Why shouldn't these variables affect outcomes? To assert that any two groups should have identical economic outcomes, one first has to prove that those two groups are identical with regard to all preferences and genetic factors that can affect economic outcomes.
For example, sex may correlate with career choice, and career choice correlates with economic outcomes. Race has been found in some studies to correlate with results on IQ tests, which have been found to correlate with economic outcomes. To assert that such factors shouldn't affect economic outcomes, one hence first has to rule out all such potential correlations.

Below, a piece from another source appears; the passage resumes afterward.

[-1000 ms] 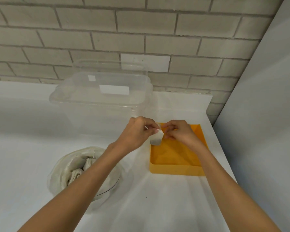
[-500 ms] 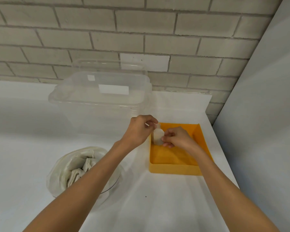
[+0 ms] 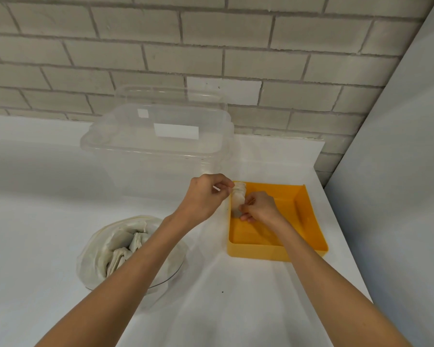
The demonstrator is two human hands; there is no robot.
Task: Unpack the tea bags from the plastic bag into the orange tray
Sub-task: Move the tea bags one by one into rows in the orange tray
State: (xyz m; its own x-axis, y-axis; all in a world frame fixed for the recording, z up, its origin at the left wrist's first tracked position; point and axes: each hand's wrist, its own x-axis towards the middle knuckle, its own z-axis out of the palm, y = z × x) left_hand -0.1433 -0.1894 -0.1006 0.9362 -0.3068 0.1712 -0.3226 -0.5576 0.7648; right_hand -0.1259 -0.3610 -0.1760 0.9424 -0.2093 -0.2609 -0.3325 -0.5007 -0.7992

oh, so "being a nurse" should not correlate with "being a female", or "working in STEM" should not correlate with "being good at math and having with poor verbal/social skills".
I do believe there is something directly related to this thread. My intention was to point out the fact that the concept of "equality of outcome" is an erroneous metric. I specifically amended the second part of my comment to omit orientation of gender and focus on the personality traits.
That is, two grade A student may end up in totally different outcome, skewing statistics which would limit themselves to phenotypical attributes.
The topic is education in Canada, not equality of outcome vs. equality of opportunity. Off-topic tangents can be fine when they're concrete, but generic tangents inevitably head off in a worse direction, and generic ideological tangents are the worst.